EvanBoyle commented 2 weeks ago

For a little more color, I'm scraping a user's website as a part of the onboarding experience for my product. Users get dropped into a blog/content editor and scraping runs in the background. I need scraping results to get incrementally indexed into our relational + vector storage layer so that the user can start using our product (which relies on grounding/RAG over the content) immediately rather than waiting until the crawl completes.

Since the partial_data doesn't give me control over pagination (it is possible I fall behind processing the window provided by partial_data) I'm currently using the /scrape endpoint instead of /crawl.
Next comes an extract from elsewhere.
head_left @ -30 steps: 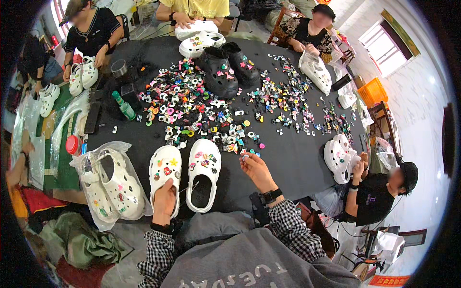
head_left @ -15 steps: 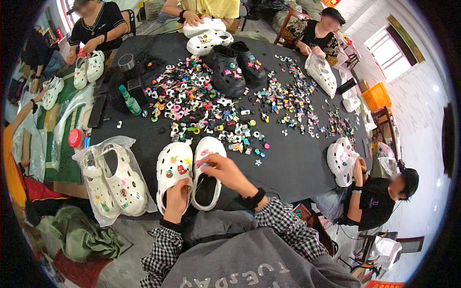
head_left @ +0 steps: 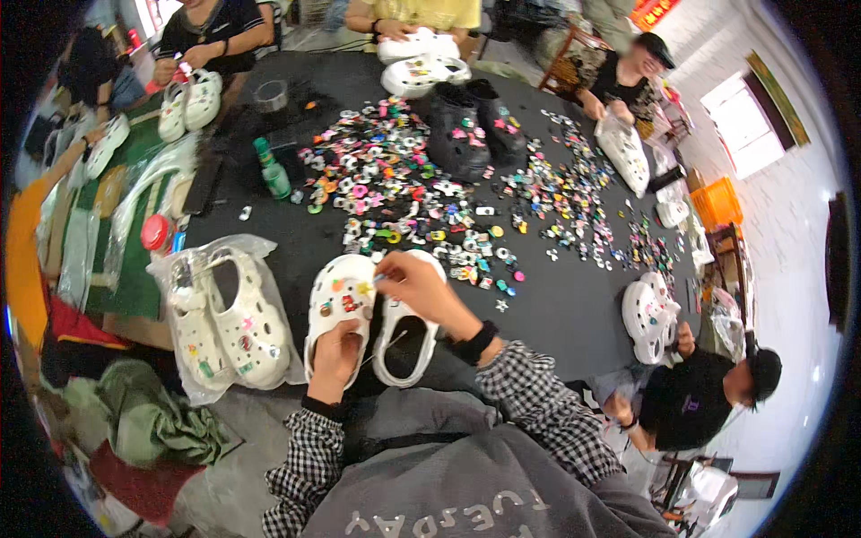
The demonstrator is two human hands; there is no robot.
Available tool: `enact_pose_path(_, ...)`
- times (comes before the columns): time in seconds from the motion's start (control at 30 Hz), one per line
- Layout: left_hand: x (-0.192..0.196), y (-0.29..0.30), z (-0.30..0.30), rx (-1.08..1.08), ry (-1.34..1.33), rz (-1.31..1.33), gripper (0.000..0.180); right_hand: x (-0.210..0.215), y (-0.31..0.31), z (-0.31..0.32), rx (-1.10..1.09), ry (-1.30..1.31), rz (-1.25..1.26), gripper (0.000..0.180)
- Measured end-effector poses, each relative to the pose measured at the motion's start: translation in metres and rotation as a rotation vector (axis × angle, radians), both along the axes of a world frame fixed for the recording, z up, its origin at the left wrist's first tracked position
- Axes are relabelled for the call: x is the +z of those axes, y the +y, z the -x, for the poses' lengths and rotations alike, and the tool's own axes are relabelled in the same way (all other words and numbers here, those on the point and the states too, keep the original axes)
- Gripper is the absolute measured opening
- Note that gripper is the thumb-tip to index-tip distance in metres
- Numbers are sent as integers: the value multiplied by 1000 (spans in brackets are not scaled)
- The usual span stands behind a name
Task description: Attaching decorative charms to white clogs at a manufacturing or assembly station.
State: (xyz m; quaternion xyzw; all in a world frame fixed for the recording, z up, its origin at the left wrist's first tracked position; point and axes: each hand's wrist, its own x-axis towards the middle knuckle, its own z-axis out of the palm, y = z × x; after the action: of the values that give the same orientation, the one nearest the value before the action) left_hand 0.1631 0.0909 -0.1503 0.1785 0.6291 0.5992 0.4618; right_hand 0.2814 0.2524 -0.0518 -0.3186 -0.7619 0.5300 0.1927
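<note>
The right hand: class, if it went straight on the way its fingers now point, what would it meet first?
Probably the white shoe in the left hand, near its yellow star. The right hand may be touching it; depth is unclear.

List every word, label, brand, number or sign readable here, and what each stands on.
Wording not copied; lettering stands here:
Grey top: large pale letters, upside down.
Co-worker's black shirt, right: purple mark, too small to read.
Red sign, top right: yellow marks, too blurred.
Any others: too small.
</note>
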Motion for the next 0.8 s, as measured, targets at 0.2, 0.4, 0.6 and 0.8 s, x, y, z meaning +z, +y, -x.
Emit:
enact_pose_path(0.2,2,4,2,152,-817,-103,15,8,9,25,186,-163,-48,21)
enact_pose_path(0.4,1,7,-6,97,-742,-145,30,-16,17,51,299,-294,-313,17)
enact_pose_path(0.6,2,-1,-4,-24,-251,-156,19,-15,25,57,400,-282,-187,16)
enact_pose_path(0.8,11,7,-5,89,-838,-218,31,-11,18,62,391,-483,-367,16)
This means fetching the sitemap on my own, and then submitting each URL into a kinesis stream with a lambda worker that calls /scrape. The benefits of this today are:

I can stay under the scrape rate limit (my workload is inconsistent and "bursty") and handling errors is automatic (retry policy set up on kinesis/lambda)
I can control concurrency so that scraping a sitemap happens as fast as possible. Maybe a crawl can do 500 pages/minute but I haven't tried
Content gets incrementally indexed and made available to RAG during user onboarding.

If throughput of using crawl is substantially slower than calling scrape directly I'll probably stick with that route. Even if I use crawl, I'll still have to run some sort of background task to process the results of a crawl as they are made available.

One thing that might be worth considering in the future is adding a webhook that the crawler can call with each result. Then I could configure firecrawl to call my indexing API directly with the markdown from every URL. I'd just need to be able to configure a few custom parameters (parameterized URL for the webhook/api I'm calling, API token to authenticate with my API, some metadata internal to my system about the customer/org doing the crawl).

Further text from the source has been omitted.